Para Epicuro essa “apatia” não significa abdicar ao prazer, já que isso seria essencial para obter sua felicidade no sentido hedonista (visando a satisfação, alegria e prazer). Para John Locke e Leibniz (do século XVII) acrescentaram o tempo na felicidade, com a ideia de um prazer duradouro. Depois, Immanuel Kant disse que são os acontecimentos ao longo da vida se moldam de acordo com o desejo e vontade do ser racional. Depois de um século, Bertrand Russel disse que felicidade é eliminar o egocentrismo,

Vibração intensa onde se sente vitalidade, mas não é um ato contínuo ou permanente, são instantes episódicos, onde a vida se leva ao máximo de intensidade. Uma vida feliz não é livre de tristezas. Felicidade não é a busca de euforias, muito menos relacionadas ao consumo seja de materiais ou substâncias. A posse constante de coisas e o consumismo levam a um estado de ansiedade e aumenta as vontades de coisas insignificantes, levando a tristeza e depressão.

Contentar-se com o que se tem é justamente a recomendação para obter felicidade escrita por Paulo, em Filipenses 4:11 (da Bíblia Sagrada). Talvez saber como se adaptar de acordo com os infortúnios e mazelas seja mesmo o melhor intuito a se propor pela vida. Para o Budismo, a felicidade ocorre quando se cessa o sofrimento e pela superação do desejo, com ajuda do treinamento mental (a meditação é um desses mecanismos).

Para os Chineses, Lao Tsé dizia que a felicidade pode ser conquistada tendo como exemplo a natureza. Confúcio acreditava que a felicidade era a harmonia entre as pessoas.

O padrão de felicidade está evidentemente vinculado a fatores externos, como nosso imaginário, criado pelos filmes, livros e estórias infantis (ou não), pelo dinheiro e pelo status criado cotidianamente pela mídia.

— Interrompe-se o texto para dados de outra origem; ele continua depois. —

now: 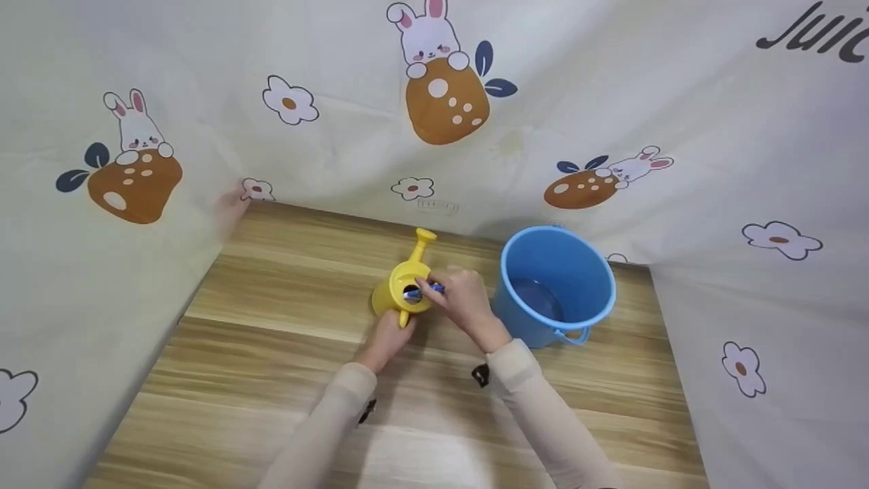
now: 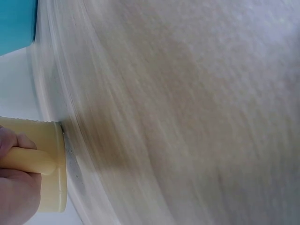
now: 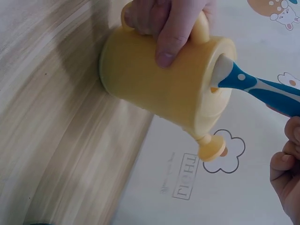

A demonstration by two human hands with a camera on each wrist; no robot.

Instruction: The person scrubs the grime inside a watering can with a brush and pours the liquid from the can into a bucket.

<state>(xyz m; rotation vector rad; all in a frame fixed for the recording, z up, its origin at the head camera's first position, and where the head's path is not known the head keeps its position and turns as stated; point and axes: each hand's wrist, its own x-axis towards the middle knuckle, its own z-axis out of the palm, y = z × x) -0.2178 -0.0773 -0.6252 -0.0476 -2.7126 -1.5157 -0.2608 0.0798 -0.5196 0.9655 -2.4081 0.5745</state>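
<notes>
A person steadies a yellow watering can (image 3: 152, 89) by its handle with the left hand (image 1: 390, 337), fingers curled around the grip and thumb laid along the body; the right hand (image 1: 466, 297), fingers closed in, pinches a blue-and-white tool (image 3: 267, 92) whose pale end dips into the can's mouth. The can is at the middle of the wood-grain surface (image 1: 271, 285), left of a blue bucket (image 1: 582, 272) and toward the far patterned cloth (image 1: 339, 146); whether its base sits flat is hard to tell.

From here, a hard sideways push of the tool against the narrow opening could tip the can, should the left hand's hold slacken; a loose pinch could let the tool drop inside; a wide swing of the right arm could knock the bucket close by.

The can looks smooth and plain, rounded in body, with a looped handle on the near side and a spout (image 1: 419, 251) ending in a flared head on the far side; its contents cannot be made out.
</notes>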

Mario Cortela reforça o antigo sentido de que a felicidade decorre do que verdadeiramente é essencial na vida (amizade, fraternidade, lealdade, amor, sexualidade, religiosidade), mas o fundamental ajuda a se chegar no essencial. Como exemplo, a questão do dinheiro para sobreviver no mundo capitalista, mas o dinheiro não compra a sexualidade (apenas sexo), amizade (apenas interesse), fidelidade (mas reciprocidade compromissada).

A felicidade também é se encontrar e se conhecer, obtendo descobrir cada um a sua missão e essência. Talvez fazer com os outros as coisas realmente boas que a gente gostaria que fizessem conosco é uma boa contribuição para um bem maior: um dos caminhos para a felicidade. Até a próxima página!